◆ **WHAT TO PRODUCE**
The lines to find are those in the entries that hold the word "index"; copy every one of them.

(Data records)
#####

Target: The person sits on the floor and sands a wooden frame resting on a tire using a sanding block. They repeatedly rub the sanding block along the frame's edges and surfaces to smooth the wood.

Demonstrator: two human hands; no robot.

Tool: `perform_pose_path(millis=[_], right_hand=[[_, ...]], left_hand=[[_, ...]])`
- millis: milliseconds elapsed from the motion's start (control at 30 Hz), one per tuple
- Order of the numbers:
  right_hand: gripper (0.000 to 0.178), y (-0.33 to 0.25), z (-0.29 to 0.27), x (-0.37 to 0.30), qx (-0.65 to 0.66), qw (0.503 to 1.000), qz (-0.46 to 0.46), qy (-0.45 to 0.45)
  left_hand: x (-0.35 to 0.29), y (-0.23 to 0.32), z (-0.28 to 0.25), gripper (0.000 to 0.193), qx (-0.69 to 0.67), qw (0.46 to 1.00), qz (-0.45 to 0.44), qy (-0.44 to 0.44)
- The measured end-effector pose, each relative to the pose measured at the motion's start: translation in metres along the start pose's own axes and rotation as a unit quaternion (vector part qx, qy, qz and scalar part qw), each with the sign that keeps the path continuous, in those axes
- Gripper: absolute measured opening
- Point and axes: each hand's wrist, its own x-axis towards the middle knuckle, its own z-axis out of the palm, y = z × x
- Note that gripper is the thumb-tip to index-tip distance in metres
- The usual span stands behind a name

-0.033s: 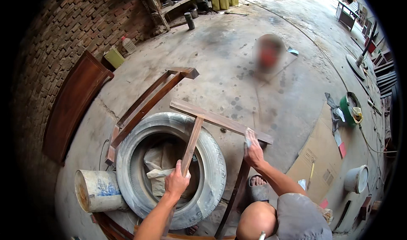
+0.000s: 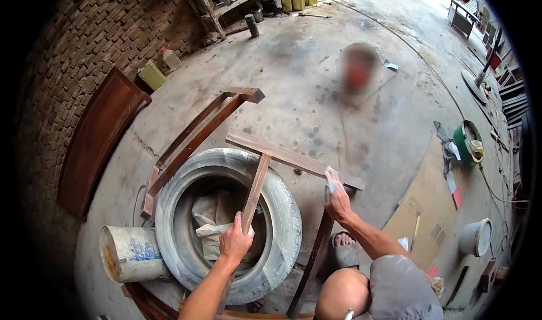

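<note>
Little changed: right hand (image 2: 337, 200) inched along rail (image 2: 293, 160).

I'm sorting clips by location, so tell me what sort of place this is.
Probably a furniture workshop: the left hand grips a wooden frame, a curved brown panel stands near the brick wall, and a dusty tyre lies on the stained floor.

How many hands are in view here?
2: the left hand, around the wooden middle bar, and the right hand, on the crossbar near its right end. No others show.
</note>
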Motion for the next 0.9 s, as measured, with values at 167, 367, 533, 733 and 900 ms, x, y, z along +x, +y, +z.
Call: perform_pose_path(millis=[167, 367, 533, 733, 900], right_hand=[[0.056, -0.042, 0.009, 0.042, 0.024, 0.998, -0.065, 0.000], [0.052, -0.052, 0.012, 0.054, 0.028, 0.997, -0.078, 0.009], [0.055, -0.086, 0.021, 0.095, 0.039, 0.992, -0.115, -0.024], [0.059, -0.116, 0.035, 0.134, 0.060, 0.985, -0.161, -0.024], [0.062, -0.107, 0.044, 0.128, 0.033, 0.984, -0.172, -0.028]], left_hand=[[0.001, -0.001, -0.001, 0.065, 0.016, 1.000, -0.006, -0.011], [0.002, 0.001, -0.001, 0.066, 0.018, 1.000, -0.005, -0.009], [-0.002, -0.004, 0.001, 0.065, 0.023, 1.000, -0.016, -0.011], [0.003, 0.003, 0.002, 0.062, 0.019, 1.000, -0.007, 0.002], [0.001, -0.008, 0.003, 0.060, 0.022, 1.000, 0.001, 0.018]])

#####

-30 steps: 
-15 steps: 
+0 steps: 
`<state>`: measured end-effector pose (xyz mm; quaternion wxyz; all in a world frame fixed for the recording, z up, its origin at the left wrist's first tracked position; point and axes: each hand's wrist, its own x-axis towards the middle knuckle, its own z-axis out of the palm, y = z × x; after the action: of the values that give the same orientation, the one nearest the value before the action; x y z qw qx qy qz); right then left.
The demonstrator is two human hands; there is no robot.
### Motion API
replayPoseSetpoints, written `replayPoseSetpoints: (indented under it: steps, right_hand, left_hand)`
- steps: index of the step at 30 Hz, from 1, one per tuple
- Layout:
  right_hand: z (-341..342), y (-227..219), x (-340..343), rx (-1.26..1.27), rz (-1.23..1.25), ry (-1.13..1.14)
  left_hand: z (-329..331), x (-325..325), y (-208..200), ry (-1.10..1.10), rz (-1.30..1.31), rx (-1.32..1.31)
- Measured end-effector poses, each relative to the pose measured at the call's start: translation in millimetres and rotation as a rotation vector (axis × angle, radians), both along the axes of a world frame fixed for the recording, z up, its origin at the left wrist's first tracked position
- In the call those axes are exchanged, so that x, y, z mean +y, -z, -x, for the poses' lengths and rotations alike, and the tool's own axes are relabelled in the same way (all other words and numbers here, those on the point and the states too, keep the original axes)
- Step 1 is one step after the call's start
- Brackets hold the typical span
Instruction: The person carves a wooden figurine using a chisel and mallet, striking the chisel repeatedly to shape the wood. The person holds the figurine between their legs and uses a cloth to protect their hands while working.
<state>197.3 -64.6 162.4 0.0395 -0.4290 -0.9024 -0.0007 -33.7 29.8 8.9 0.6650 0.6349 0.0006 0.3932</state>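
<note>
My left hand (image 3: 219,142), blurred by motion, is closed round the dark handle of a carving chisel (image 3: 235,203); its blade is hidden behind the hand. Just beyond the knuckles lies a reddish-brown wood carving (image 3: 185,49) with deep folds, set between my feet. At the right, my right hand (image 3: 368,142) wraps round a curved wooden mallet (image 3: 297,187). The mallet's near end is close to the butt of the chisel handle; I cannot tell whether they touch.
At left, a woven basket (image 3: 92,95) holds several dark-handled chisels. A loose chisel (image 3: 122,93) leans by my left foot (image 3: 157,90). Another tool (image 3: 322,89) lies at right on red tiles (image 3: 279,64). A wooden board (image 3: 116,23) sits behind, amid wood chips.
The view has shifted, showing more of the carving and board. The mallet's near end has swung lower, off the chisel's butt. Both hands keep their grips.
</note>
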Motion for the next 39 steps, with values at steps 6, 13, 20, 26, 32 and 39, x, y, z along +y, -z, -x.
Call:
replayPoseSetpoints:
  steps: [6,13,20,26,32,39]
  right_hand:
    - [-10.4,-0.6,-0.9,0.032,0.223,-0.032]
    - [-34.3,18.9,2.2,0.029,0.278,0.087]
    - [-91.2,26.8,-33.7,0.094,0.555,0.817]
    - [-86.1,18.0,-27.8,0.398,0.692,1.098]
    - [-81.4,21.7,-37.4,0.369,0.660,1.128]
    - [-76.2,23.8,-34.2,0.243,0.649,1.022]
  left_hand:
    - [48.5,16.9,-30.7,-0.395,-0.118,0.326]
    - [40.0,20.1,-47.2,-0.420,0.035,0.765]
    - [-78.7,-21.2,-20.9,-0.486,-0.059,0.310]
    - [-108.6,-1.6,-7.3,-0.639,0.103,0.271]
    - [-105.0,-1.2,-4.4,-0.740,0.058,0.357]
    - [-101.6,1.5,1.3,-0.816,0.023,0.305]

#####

◆ **TASK RESULT**
- Note that gripper is the thumb-tip to index-tip distance in metres
- steps: index of the step at 30 Hz, from 1, one per tuple

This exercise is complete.